After their success with the prog classic 'I Had Too Much to Dream Last Night' the Electric Prunes went back to the studio with the mighty David Axelrod behind the mixing desk. In many ways this was a disastrous idea for the band because Axelrod had already got in mind what kind of record he wanted to make and whether it accorded with the Prunes didn't matter one jot. As the recording went on Axelrod basically removed all the members of the band from the studio and made his own record with a bunch of session musicians, so to call it an Electric Prunes album was already pretty disingenuous, but worse yet, the discord this created in the group led to them splitting up. In any event the record that "they" made, Mass in F Minor (1968) is really unsurprisingly another Axelrod album in all but name, mixing psych freak-out quitar workouts with classical chamber instrumentation. It's overblown, silly, and pretentious, but it's loads of fun, it's funky on occasion, it's dirty and scuzzy on others and although it's entirely instrumental, it does differ slightly from Axelrod's other work in that it does have a really rough rock edge to it. Similarly absurd is the follow-up, 1969's Release of An Oath, which is really more of the same (there are no members of the Electric Prunes playing on this Electric Prunes album...), but this time out there are some seriously tight grooves amongst the freak-out stuff and it's much closer in tone to Axelrod's Songs of Innocence. Having been primed to the idea of an Electric Prunes record with no vocals by Mass in F Minor, Release of An Oath really is pretty good. It does retain the entirely spurious religiosity (Axelrod claimed that these are song cycles based on ancient liturgical texts. I think that's a loads of balls and even if it isn't there's not much religious history in fuzz bass and wah-wah pedals) and insanely 60's mentality, but it's not bad by any means and it's a superb time capsule. The issue I've got has a bunch of alternate takes of the tunes on Release of An Oath, but they don't add greatly to the original album.
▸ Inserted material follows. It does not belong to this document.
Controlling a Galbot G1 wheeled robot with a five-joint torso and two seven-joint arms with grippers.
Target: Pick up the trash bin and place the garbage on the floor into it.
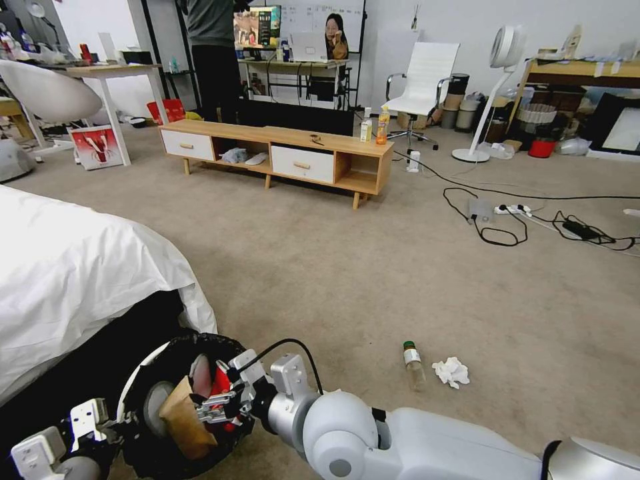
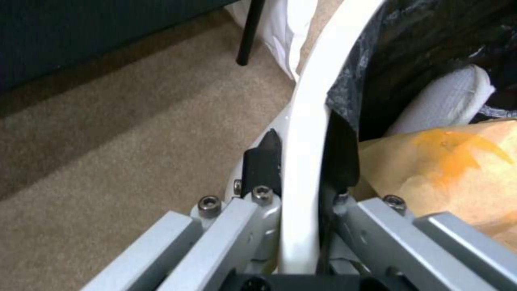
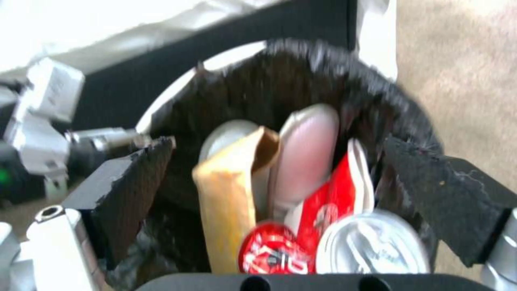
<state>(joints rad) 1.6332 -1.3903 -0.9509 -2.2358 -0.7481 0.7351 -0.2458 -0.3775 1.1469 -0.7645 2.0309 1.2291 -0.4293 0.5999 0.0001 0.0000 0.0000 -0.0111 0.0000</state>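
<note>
Left hand [image 2: 301, 226] pinched bin [image 1: 137, 373] rim at 7 o'clock; right hand [image 3: 280, 194] spread over bin, can [image 3: 371, 246] between fingers; bottle [image 1: 413, 363], tissue [image 1: 451, 371] on floor [image 1: 333, 267].

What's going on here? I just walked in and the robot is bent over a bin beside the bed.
The left tool is clamped on the white rim of the trash bin, holding it beside the bed. The right tool hangs open over the bin's mouth, where a cardboard piece, a snack packet and a crushed can already lie. A small green-capped bottle and a white tissue are still on the carpet.
</note>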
Next up are a couple of albums by Eleventh Dream Day. They were an odd band, moving between Neil Young by way of Bongwater indie rock albums and post-rock atmospherics. Third album Lived to Tell (1991) was the first on which everything came together and the countrified rock that constitutes the most part of the album is a great blend of Young's pushy sand-blasted rock and X's country rockabilly. There are some really good tunes on Lived to Tell and the vocal harmonies between Rick Rizzo and Janet Bean are where the X comparisons make sense the most, and demonstrate just what a great band Eleventh Dream Day were at that point. Better yet is the more straightforward rock of 1993's El Moodio. Rizzo's fuzzy, dynamic guitar work drives everything forward and there are few signs of bassist Doug McCombs' sideline in Tortoise, he's ably helping the heads-down rock along here. The songs on El Moodio are full of simple hooks and when they turn the amps and the pace down a bit and let the songs breathe, they really reveal themselves as not only a great band but excellent songwriters. The Young influence is still writ large throughout, but as we've discussed before, so what?